The government may look at actualities, and upon determination that the form employed for doing business or carrying out the challenged tax event is unreal or a sham, may sustain or disregard the effect of the fiction as best serves the purpose of the tax statutes. Higgins v. Smith, 308 U.S. 473, 60 S. Ct. 355, 84 L. Ed. 406. What is decisive in a case such as is before the court is what actually occurred. Section 351 (which is the successor to section 112(b) (5) of the Internal Revenue Code of 1939) does not grant an exemption, but operates only as a postponement of the tax until a gain is clearly realized by a future sale or an exchange amounting to a sale. That section is a so-called nonrecognition provision pursuant to which gain upon the exchange of property for stock of a controlled corporation is deferred until some later taxable event. In looking to the substance of the present transaction the "net effect" would not be a postponement of recognition of a gain on an exchange, but the escape of the tax upon a dividend. The purpose of the transaction was essentially an escape of a tax upon a dividend, which is contrary to the meaning of section 351 of the Internal Revenue Code of 1954.

12

The opinion of the lower court is affirmed in its entirety.

Notes:

1

§ 351. Transfer to corporation by transferor

(a) General Rule. — No gain or loss shall be recognized if property is transferred to a corporation by one or more persons solely in exchange for stock or securities in such corporation and immediately after the exchange such person or persons are in control (as defined in section 368(c)) of the corporation. For purposes of this section, stock or securities issued for services shall not be considered as issued in return for property.
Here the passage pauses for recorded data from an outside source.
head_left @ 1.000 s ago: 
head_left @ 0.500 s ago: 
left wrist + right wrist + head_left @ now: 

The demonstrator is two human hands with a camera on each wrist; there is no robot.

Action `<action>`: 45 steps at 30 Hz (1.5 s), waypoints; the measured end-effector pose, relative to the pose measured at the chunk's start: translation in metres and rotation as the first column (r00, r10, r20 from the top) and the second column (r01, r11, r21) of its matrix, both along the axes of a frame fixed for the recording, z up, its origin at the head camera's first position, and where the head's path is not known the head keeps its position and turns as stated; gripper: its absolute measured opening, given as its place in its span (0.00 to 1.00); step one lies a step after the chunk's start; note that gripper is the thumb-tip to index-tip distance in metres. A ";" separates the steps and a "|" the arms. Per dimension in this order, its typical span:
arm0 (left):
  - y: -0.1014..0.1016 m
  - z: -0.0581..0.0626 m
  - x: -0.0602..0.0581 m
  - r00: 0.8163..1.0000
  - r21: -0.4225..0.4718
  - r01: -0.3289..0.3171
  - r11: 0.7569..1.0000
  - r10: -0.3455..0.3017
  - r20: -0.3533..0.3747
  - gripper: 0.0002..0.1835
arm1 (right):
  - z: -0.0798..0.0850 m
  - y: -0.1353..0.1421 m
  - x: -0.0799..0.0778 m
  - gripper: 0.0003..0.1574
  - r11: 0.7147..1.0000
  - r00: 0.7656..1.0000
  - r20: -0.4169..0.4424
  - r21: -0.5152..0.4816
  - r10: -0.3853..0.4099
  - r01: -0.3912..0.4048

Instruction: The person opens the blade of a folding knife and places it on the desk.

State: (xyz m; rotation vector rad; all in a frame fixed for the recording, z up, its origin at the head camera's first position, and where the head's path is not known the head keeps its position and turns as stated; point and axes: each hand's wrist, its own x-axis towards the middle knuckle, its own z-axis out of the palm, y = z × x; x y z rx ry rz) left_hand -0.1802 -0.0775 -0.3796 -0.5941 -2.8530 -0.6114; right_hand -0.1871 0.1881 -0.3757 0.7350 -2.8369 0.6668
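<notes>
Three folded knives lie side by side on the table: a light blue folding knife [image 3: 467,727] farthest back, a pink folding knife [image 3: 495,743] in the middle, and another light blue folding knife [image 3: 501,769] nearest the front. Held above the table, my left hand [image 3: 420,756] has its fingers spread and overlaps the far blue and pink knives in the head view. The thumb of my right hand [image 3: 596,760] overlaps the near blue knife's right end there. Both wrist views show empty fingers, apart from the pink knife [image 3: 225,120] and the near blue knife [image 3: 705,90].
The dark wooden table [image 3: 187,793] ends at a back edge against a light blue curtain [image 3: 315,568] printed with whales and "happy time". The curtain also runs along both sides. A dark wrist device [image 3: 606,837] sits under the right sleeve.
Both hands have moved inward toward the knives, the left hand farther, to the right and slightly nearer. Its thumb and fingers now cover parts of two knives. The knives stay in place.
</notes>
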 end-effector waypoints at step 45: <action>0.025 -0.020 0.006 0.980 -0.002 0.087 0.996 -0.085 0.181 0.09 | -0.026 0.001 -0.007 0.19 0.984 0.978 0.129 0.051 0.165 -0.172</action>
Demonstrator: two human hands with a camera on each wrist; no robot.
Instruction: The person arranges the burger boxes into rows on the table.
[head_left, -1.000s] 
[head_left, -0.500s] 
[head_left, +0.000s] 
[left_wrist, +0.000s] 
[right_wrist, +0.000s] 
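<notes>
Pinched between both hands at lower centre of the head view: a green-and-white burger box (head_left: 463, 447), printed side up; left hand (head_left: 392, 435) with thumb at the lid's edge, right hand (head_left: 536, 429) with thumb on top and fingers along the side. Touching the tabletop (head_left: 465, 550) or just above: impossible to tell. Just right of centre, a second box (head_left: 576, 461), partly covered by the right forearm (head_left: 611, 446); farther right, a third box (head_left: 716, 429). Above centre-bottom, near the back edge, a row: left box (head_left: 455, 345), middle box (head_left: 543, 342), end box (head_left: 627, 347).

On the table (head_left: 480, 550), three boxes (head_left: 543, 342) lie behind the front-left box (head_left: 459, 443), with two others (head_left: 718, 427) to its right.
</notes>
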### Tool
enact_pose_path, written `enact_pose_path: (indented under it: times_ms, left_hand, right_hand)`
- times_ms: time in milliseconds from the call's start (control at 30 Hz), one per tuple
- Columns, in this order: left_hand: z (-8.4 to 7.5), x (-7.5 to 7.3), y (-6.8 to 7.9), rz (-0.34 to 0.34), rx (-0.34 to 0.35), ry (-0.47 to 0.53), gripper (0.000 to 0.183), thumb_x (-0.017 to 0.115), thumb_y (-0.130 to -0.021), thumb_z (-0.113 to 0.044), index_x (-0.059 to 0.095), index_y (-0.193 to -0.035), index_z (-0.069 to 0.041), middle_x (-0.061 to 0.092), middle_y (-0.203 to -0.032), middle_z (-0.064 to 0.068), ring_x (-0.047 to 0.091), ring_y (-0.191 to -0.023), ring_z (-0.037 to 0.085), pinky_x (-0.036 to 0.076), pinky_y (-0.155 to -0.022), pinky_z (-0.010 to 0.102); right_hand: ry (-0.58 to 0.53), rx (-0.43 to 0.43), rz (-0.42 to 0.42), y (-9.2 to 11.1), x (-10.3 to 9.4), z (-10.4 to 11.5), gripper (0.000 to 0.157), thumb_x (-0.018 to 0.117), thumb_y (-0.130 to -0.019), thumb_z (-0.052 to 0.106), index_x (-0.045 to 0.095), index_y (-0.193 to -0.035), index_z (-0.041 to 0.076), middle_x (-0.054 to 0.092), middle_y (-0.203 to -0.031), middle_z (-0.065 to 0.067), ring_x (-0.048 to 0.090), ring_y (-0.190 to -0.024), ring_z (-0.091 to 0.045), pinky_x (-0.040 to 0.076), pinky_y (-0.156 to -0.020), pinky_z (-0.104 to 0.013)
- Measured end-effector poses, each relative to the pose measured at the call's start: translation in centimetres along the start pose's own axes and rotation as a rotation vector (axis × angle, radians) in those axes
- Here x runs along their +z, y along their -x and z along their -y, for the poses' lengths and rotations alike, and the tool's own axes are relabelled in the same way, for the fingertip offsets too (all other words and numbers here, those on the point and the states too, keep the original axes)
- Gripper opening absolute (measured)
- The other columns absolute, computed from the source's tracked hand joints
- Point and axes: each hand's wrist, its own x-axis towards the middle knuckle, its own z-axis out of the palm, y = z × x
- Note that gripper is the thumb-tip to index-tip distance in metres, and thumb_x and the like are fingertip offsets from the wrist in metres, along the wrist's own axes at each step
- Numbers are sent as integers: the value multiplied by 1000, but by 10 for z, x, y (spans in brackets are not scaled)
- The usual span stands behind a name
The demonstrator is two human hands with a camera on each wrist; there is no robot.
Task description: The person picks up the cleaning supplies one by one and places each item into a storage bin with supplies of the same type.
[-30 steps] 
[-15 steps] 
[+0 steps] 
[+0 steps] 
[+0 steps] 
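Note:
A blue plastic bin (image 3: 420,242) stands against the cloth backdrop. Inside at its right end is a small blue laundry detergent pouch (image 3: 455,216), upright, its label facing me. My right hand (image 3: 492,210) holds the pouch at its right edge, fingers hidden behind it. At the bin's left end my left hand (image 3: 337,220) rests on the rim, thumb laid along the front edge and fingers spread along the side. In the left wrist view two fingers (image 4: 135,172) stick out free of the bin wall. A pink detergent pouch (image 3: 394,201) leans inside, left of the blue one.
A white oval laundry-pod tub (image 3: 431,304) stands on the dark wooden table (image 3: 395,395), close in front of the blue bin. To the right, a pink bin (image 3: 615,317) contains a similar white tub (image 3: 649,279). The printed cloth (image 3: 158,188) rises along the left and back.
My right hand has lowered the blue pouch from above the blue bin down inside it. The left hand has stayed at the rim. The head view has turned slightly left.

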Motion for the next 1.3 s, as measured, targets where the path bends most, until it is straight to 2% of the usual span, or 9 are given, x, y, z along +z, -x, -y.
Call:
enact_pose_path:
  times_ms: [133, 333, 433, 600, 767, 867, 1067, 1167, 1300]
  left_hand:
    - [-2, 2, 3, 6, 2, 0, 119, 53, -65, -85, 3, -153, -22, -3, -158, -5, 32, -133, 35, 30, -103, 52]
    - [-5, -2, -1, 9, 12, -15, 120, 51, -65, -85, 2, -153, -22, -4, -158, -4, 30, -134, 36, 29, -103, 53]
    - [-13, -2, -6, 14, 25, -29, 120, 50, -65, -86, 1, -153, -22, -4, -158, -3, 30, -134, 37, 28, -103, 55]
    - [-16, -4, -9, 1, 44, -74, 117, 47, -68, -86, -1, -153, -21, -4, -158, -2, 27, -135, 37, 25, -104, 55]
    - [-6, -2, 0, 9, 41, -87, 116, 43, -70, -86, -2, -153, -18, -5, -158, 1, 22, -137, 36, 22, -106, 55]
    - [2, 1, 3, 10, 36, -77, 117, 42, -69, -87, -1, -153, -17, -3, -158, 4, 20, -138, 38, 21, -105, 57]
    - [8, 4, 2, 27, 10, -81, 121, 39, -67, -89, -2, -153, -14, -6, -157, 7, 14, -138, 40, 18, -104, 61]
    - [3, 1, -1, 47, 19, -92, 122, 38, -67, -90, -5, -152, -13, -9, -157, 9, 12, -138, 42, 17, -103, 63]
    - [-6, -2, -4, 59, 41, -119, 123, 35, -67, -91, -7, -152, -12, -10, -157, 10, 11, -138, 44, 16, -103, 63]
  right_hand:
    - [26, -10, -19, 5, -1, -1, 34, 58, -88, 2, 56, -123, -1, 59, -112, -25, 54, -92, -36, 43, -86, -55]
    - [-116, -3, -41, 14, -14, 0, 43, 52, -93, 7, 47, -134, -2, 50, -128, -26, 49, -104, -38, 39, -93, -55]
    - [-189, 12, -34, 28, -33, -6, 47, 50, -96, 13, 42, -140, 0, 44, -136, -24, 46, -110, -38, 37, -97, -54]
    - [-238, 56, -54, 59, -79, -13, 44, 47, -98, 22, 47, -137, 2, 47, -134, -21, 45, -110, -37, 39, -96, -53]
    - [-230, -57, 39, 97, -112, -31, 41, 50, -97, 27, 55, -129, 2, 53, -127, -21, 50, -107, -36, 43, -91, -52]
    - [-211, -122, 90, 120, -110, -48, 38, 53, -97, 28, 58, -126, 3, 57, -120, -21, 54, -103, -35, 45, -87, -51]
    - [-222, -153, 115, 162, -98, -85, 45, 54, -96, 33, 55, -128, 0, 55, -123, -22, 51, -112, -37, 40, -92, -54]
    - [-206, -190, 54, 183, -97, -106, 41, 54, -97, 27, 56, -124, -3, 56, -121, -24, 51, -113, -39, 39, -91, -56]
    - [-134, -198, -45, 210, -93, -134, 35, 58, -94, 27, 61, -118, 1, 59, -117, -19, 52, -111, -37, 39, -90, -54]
(b) Receipt of Property. — If subsection (a) would apply to an exchange but for the fact that there is received, in addition to the stock or securities permitted to be received under subsection (a), other property or money, then —

(1) gain (if any) to such recipient shall be recognized, but not in excess of —

(A) the amount of money received, plus

(B) the fair market value of such other property received; and

(2) no loss to such recipient shall be recognized.

2

"Viewing all the steps taken as parts of a single transaction, as both parties agree they should be considered, and looking to the substance andnet effect of the transactions, we think that in reality it was Harron which redeemed the stock of White and Haynes and assumed and paid the personal liability of Partnership. It is true, as the petitioners point out, that Machinery was a valid corporation and that legally and technically it was the entity which survived the merger. However, we think it immaterial which corporation continued. The effect was the same as if Harron had continued and Machinery had been put to death. Under the circumstances, we think the use of Machinery cannot be deemed sufficient to establish an exchange within the contemplation of section 351." [Emphasis added.]